Il salume perfetto, in apparenza. Già, solo in apparenza perché è inevitabile usare additivi alimentari, non solo per garantire la sicurezza igienica, ma soprattutto per mantenere le proprietà organolettiche, colore in primis.
I più discussi additivi sono i nitriti. A differenza dei nitrati (comunque pericolosi in quanto precursori dei nitriti), possiedono un’elevata affinità verso classi di composti chimici, quali le ammine per dare alla luce nuove molecole che prendono il nome di nitrosammine, ufficialmente dichiarate cancerogene.
Considerando che il prosciutto cotto, in quanto carne, è prevalente costituito da proteine e quindi ricco di ammine, per i nitriti è gioco facile formare nitrosammine.
Molti paesi lavorano per prendere provvedimenti in merito al divieto o alla limitazione dell’uso dei nitriti. Un esempio è la Svizzera per le salsicce e l’Inghilterra per il bacon. La Danimarca, più concreta, fissa dosi massime aggiunte di nitriti “più basse” di quelle previste dal Regolamento CE 1333/2008 e non consente l’immissione sul mercato di prodotti tradizionali a base di carne per i quali non si possono stabilire le dosi introdotte. 
Altri divieti ufficiali li troviamo solo nei disciplinari di produzione per la tutela di specifici prodotti a marchio, come il prosciutto di Parma e il San Daniele. Per il prosciutto cotto invece la normativa italiana addirittura “obbliga” ad utilizzare i nitriti.
Tale imposizione deriva dal fatto che in assenza di tali additivi risulta difficile garantire la sicurezza igienica e in particolar modo evitare il botulismo. Ma non è solo a sicurezza a spingere all’uso di queste sostanze, l’uso dei nitriti ha un effetto collaterale molto gradito all’industria alimentare: quello di mantenere la caratteristica colorazione rosa nelle carni cotte agendo inoltre sull’aroma. Esistono estratti vegetali, di spinaci ad esempio, ricchi di nitrati e nitriti che esplicano una valida azione di conservanti, ma il ricorso a questi per la produzione di prosciutti cotti per legge non consente di vantare l’assenza di additivi in etichetta.
Esistono tecniche di produzione che consentono di evitare l’uso di nitriti nei prosciutti cotti, ma la legge non le permette se si vuole definire il prodotto prosciutto cotto. 
Altri additivi, fortunatamente quasi scomparsi, sono i polifosfati, utilizzati per trattenere acqua e quindi aumentare peso e consistenza del prodotto. Questi composti però inficiano l’assorbimento di calcio e magnesio, risultando pericolosi per la salute delle ossa e compromettendo la crescita dei bambini.

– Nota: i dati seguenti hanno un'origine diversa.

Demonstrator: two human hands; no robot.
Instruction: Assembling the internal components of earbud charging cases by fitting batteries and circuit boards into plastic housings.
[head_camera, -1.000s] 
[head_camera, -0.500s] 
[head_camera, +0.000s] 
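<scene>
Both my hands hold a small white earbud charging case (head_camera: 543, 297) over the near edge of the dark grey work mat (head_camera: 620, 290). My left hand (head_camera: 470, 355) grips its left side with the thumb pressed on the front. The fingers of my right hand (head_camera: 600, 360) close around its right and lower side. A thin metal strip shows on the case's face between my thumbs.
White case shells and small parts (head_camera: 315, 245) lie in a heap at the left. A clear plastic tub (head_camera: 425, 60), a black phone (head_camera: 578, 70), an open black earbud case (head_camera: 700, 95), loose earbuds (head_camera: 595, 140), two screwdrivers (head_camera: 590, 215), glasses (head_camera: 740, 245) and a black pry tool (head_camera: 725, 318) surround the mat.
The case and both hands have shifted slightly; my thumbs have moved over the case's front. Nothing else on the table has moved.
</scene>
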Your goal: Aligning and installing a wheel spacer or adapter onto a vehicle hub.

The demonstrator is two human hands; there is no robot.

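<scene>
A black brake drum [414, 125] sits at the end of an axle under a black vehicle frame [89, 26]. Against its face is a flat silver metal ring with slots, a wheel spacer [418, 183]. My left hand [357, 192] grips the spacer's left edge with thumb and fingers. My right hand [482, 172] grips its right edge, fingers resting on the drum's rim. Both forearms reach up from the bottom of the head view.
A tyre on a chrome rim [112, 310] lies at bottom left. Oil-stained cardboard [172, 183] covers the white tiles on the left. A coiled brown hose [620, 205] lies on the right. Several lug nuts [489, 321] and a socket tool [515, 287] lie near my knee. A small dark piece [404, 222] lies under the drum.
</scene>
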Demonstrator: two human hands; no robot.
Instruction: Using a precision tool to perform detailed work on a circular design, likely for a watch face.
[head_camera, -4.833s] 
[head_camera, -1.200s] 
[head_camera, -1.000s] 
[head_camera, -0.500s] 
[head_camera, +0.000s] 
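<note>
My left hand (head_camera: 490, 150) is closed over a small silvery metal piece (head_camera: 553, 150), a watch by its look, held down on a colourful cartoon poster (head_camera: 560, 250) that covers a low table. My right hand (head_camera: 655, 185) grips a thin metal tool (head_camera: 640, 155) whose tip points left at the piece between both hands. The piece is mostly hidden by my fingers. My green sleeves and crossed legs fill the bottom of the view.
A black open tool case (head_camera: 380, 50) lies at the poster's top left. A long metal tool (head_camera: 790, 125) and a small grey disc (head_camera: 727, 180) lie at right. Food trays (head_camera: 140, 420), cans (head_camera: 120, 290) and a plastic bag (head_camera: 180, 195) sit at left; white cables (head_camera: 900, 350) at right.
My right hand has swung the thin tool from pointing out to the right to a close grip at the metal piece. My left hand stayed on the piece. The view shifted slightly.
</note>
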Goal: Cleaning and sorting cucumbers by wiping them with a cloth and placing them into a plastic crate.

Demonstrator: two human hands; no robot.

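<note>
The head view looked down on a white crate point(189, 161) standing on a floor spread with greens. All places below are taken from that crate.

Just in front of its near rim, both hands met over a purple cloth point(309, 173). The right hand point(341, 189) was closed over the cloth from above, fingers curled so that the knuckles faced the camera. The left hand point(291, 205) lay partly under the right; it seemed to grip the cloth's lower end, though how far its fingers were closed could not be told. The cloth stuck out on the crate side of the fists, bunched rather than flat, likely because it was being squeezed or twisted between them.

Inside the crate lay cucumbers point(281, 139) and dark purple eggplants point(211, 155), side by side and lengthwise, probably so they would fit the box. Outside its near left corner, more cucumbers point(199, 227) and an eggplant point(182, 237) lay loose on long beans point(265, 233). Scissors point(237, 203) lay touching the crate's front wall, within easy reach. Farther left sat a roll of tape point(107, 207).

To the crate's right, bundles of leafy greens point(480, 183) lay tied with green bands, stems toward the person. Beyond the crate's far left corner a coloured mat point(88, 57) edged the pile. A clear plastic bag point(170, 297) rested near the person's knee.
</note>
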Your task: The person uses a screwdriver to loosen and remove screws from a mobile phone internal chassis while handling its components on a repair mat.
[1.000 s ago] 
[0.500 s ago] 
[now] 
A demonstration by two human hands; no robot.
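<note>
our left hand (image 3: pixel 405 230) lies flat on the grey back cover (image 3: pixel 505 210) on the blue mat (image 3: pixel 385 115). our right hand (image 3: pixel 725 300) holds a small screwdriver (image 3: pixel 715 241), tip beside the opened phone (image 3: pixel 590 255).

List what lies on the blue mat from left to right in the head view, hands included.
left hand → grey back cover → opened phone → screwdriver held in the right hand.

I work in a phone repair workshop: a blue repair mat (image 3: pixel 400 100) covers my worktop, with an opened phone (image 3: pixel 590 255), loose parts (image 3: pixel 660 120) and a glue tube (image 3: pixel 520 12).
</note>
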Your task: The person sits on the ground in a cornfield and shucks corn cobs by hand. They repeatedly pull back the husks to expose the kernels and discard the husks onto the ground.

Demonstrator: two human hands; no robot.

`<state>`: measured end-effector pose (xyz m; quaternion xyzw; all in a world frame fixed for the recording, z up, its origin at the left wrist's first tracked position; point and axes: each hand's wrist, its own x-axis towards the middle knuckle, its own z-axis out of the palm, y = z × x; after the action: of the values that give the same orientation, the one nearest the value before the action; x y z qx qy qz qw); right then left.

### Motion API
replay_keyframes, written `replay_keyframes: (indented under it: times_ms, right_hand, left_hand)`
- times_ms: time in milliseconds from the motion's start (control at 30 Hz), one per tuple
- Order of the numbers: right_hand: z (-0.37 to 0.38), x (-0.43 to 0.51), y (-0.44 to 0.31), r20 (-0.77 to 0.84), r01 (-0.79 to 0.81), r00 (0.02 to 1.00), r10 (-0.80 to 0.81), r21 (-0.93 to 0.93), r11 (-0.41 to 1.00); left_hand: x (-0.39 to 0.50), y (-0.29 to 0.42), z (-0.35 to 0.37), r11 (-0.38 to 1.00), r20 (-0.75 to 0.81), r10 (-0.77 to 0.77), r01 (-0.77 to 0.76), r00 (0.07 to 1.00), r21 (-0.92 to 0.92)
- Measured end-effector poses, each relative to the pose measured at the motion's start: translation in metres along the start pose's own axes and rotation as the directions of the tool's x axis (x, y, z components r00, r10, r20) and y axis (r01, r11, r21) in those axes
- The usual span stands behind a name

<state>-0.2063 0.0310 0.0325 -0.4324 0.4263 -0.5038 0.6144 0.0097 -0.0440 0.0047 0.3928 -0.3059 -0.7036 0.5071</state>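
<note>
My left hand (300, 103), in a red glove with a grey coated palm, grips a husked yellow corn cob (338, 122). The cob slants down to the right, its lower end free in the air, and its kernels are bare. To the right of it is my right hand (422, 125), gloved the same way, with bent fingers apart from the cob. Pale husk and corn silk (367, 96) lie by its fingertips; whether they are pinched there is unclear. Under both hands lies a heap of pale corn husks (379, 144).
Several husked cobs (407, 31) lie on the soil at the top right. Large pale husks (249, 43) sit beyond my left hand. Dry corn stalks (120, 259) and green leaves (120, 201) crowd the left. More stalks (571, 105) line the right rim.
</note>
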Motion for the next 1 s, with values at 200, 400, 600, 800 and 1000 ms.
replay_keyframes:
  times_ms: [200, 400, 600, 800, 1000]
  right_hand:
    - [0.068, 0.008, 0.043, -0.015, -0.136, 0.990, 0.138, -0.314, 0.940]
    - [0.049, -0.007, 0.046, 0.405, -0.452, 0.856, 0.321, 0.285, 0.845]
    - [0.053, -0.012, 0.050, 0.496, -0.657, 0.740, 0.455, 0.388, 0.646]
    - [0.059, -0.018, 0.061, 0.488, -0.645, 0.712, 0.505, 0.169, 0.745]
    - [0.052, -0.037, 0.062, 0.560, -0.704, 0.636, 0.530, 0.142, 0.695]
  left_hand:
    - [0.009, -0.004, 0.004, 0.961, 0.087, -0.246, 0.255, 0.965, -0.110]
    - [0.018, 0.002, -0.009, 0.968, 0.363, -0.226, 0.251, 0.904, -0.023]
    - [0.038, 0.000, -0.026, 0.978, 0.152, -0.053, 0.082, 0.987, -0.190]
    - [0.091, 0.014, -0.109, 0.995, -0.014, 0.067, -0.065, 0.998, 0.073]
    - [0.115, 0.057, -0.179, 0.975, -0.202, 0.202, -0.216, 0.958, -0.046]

La legge ne vieta l’uso nel caso di prosciutti cotti con la denominazione “Alta Qualità”.
Infine sono molto diffusi, anche nei grandi marchi di prosciutto cotto, gli antiossidanti e gli esaltatori di sapidità. Acido ascorbico per i primi e glutammato monosodico per i secondi, di cui è arcinota la sua tossicità. Ricorrere a questi composti la dice lunga sulla qualità della materia prima che da sola non riesce a soddisfare la richiesta organolettica del consumatore.